| Data provided |

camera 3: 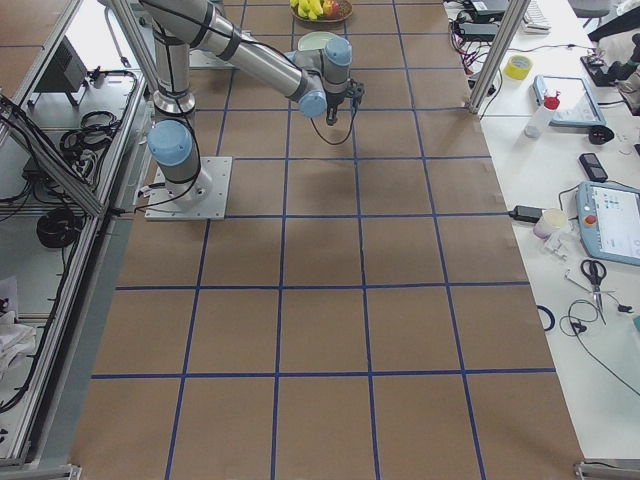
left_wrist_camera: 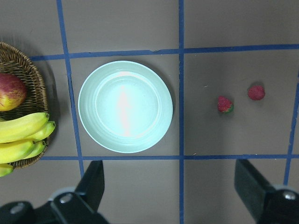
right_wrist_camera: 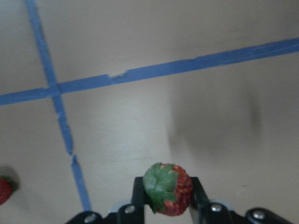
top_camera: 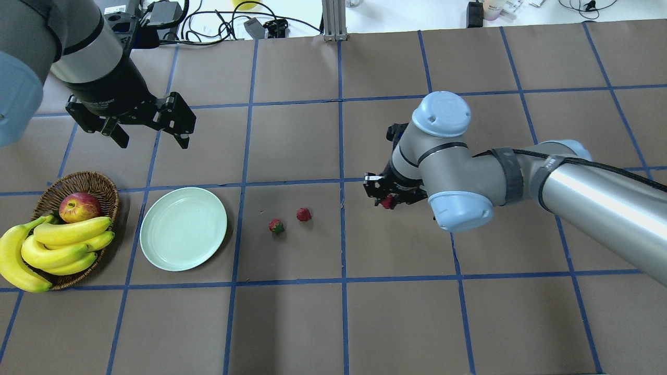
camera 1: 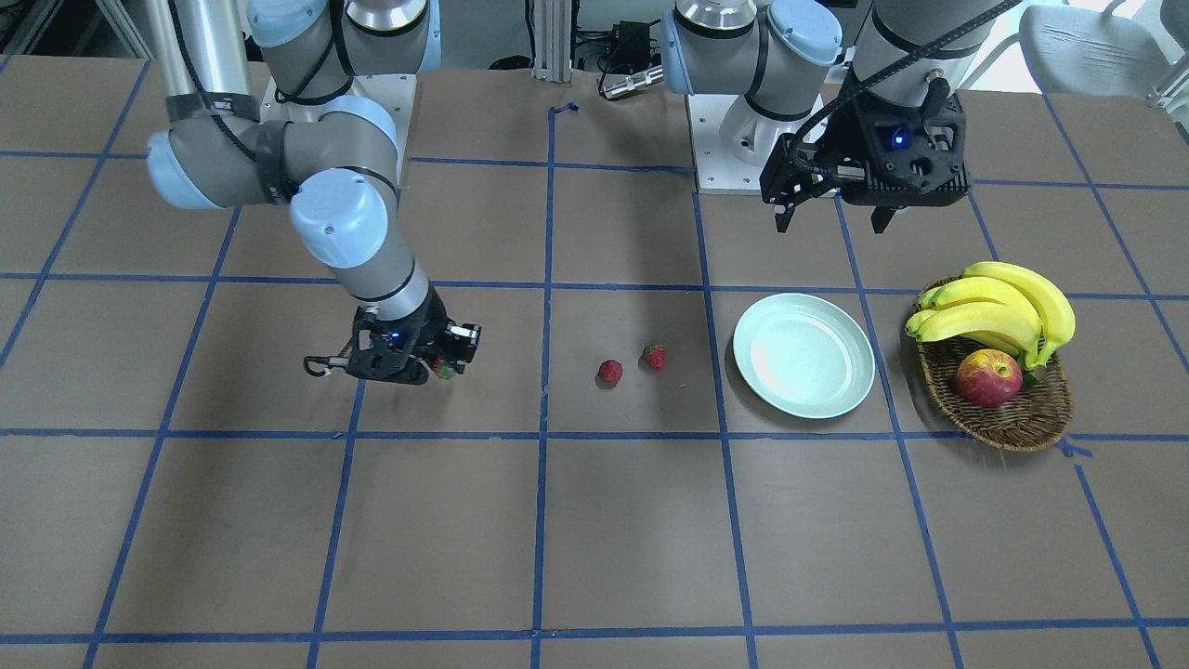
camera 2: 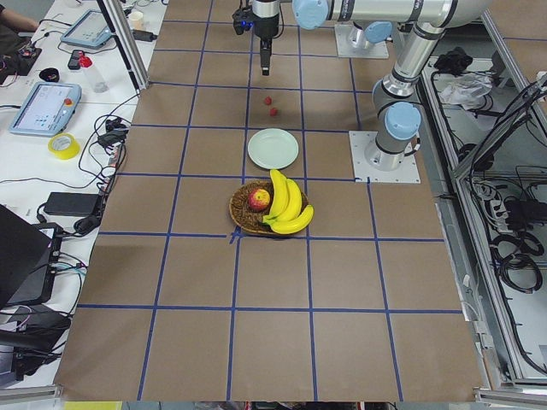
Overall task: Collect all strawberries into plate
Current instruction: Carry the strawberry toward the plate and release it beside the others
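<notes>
- One held strawberry (right_wrist_camera: 169,189) sits pinched between the fingertips of my right gripper (top_camera: 388,200), apparently just off the table and well away from the plate (top_camera: 183,229).
- Two more lie on the table between that grip and the plate: nearer strawberry (top_camera: 276,226) and farther strawberry (top_camera: 304,214).
- Risk: the pinch is at the fingertips only. The small rounded fruit may slip out or squash on the way to the plate.
- Risk: a low path to the plate crosses both loose fruits and could send them rolling.
- Risk: a high release may bounce the fruit over the plate's shallow rim.
- Left gripper (top_camera: 152,136) is spread wide and empty, hovering just beyond the plate. The arms could clash there.
</notes>
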`<state>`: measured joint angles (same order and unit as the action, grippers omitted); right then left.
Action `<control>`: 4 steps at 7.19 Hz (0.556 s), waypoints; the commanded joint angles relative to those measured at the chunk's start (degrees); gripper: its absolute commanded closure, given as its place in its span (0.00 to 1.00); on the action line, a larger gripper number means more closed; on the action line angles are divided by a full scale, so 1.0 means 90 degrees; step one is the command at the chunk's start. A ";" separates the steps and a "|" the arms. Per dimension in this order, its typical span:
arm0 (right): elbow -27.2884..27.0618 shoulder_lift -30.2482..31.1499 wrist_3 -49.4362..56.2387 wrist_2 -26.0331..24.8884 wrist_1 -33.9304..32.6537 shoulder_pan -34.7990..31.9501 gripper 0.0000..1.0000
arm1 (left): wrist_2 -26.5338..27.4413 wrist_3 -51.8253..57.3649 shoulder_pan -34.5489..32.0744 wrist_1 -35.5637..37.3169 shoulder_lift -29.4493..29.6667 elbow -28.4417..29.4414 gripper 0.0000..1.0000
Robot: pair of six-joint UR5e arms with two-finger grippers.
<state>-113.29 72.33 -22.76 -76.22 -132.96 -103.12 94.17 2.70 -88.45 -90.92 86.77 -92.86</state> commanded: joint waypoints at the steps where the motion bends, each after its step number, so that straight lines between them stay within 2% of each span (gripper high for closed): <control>1: 0.0933 -0.0573 -0.1408 0.0627 -0.0041 -0.0978 0.88 | 0.0006 -0.0007 -0.0007 0.0014 0.0007 -0.0004 0.00; 2: 0.1246 -0.0808 -0.2045 0.0637 -0.0041 -0.1263 0.88 | 0.0025 0.0003 -0.0007 0.0014 0.0007 -0.0014 0.00; 4: 0.1707 -0.1257 -0.2441 0.0637 -0.0041 -0.1461 0.88 | 0.0015 -0.0007 -0.0007 0.0014 0.0007 -0.0014 0.00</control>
<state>-100.62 63.69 -41.99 -70.59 -133.33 -114.90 94.36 2.66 -88.50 -90.80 86.83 -92.97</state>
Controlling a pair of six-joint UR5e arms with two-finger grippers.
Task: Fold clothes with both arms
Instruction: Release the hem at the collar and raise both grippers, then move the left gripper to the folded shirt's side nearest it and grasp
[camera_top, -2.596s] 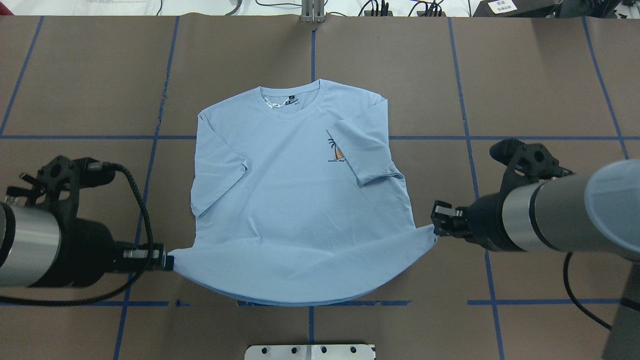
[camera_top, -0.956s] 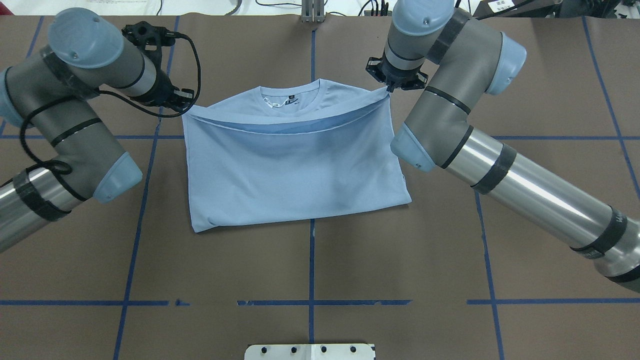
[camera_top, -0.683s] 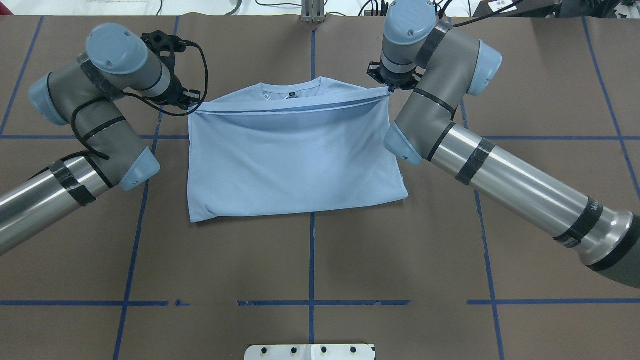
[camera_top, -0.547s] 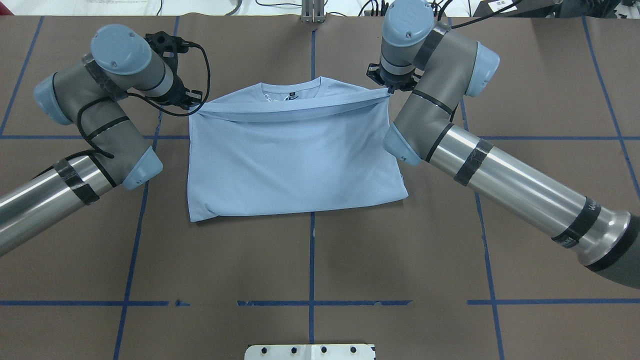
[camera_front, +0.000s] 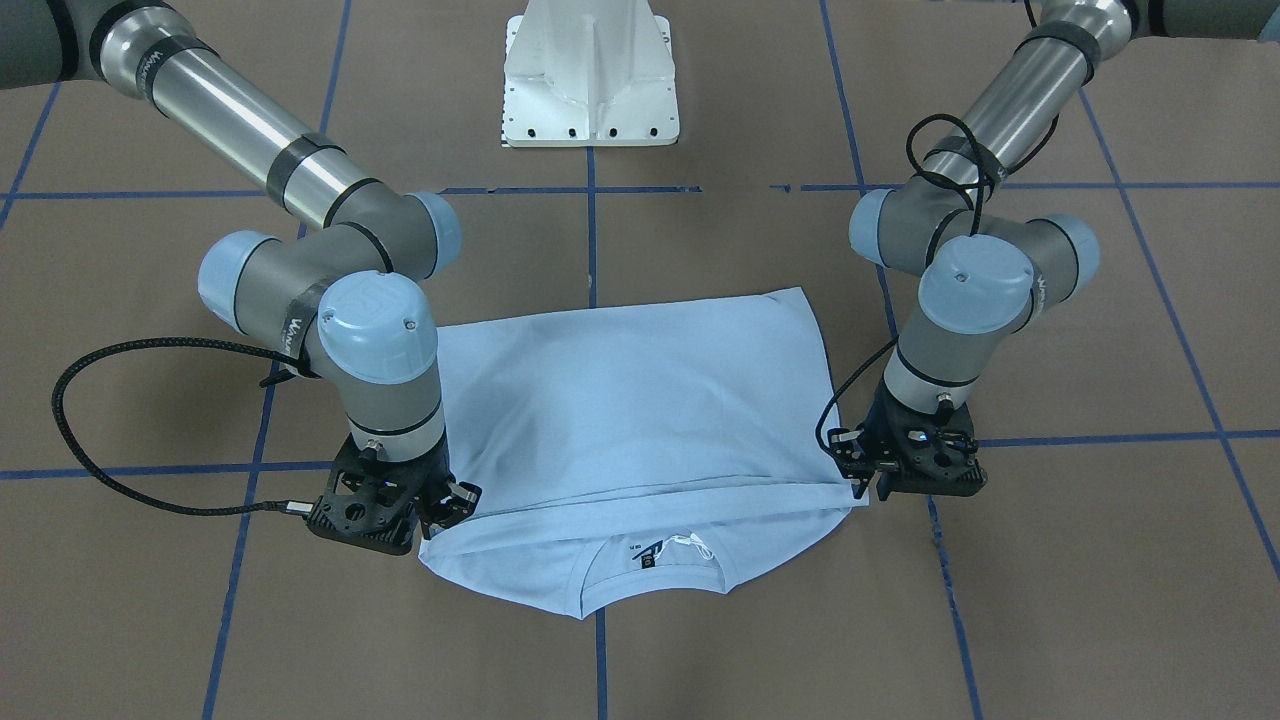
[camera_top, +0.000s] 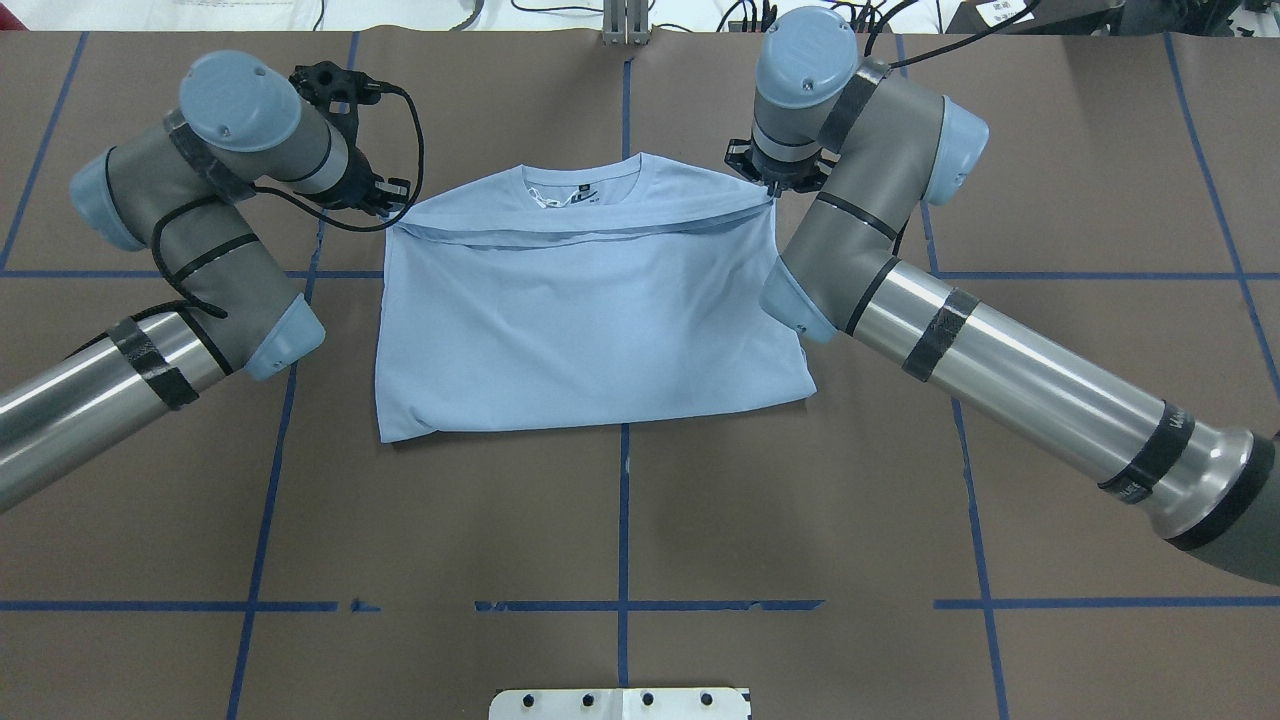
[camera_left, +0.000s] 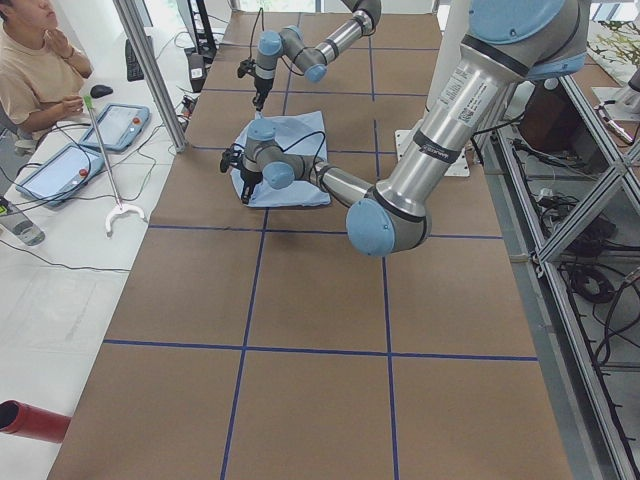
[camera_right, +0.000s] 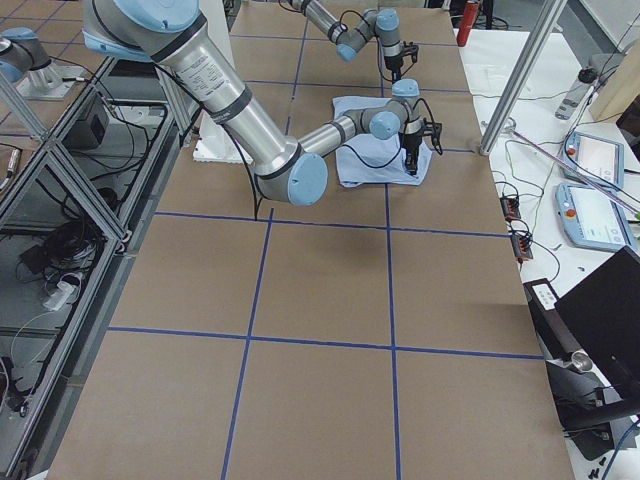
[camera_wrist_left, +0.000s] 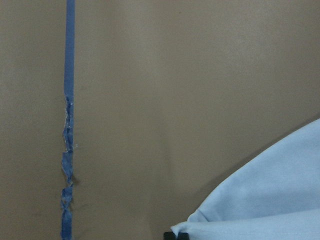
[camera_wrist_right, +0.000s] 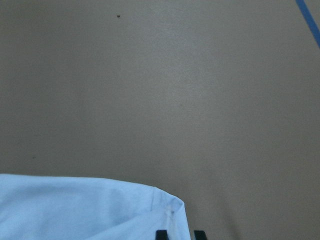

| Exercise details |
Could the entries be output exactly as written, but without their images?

| Response |
camera 3: 
left_wrist_camera: 
right_wrist_camera: 
top_camera: 
camera 1: 
camera 2: 
Overall task: Collect all strawberries into plate
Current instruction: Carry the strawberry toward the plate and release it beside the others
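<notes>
- One held strawberry (right_wrist_camera: 169,189) sits pinched between the fingertips of my right gripper (top_camera: 388,200), apparently just off the table and well away from the plate (top_camera: 183,229).
- Two more lie on the table between that grip and the plate: nearer strawberry (top_camera: 276,226) and farther strawberry (top_camera: 304,214).
- Risk: the pinch is at the fingertips only. The small rounded fruit may slip out or squash on the way to the plate.
- Risk: a low path to the plate crosses both loose fruits and could send them rolling.
- Risk: a high release may bounce the fruit over the plate's shallow rim.
- Left gripper (top_camera: 152,136) is spread wide and empty, hovering just beyond the plate. The arms could clash there.
</notes>
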`<state>`: measured joint angles (same order and unit as the action, grippers omitted); right then left.
Action `<control>`: 4 steps at 7.19 Hz (0.556 s), waypoints; the commanded joint angles relative to those measured at the chunk's start (degrees); gripper: its absolute commanded closure, given as its place in its span (0.00 to 1.00); on the action line, a larger gripper number means more closed; on the action line angles are divided by a full scale, so 1.0 means 90 degrees; step one is the command at the chunk's start. A ";" separates the steps and a "|" the arms. Per dimension in this order, its typical span:
arm0 (right): elbow -27.2884..27.0618 shoulder_lift -30.2482..31.1499 wrist_3 -49.4362..56.2387 wrist_2 -26.0331..24.8884 wrist_1 -33.9304..32.6537 shoulder_pan -34.7990..31.9501 gripper 0.0000..1.0000
arm1 (left): wrist_2 -26.5338..27.4413 wrist_3 -51.8253..57.3649 shoulder_pan -34.5489..32.0744 wrist_1 -35.5637..37.3169 shoulder_lift -29.4493..29.6667 elbow -28.4417..29.4414 gripper 0.0000..1.0000
Robot: pair of six-joint UR5e arms with two-finger grippers.
<state>-113.29 72.33 -22.76 -76.22 -132.96 -103.12 94.17 2.70 -88.45 -90.92 86.77 -92.86</state> commanded: joint waypoints at the steps where the motion bends, each after its step number, so that straight lines between them stay within 2% of each span (gripper high for closed): <control>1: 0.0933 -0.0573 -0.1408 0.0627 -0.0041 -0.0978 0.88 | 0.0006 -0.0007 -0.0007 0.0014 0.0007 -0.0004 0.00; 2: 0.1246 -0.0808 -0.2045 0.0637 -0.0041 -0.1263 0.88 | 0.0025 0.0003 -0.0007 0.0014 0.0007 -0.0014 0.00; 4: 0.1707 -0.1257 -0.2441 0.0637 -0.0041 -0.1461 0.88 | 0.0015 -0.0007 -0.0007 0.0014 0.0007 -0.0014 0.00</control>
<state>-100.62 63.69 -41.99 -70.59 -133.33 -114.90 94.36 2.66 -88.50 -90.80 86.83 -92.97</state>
Controlling a pair of six-joint UR5e arms with two-finger grippers.
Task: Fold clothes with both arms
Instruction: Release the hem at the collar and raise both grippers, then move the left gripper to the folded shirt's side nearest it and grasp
[camera_top, -2.596s] 
[camera_top, -0.956s] 
[camera_top, -0.683s] 
[camera_top, -0.547s] 
[camera_front, +0.000s] 
[camera_top, +0.000s] 
[camera_left, +0.000s] 
[camera_right, +0.000s] 
[camera_wrist_left, +0.000s] 
[camera_wrist_right, +0.000s] 

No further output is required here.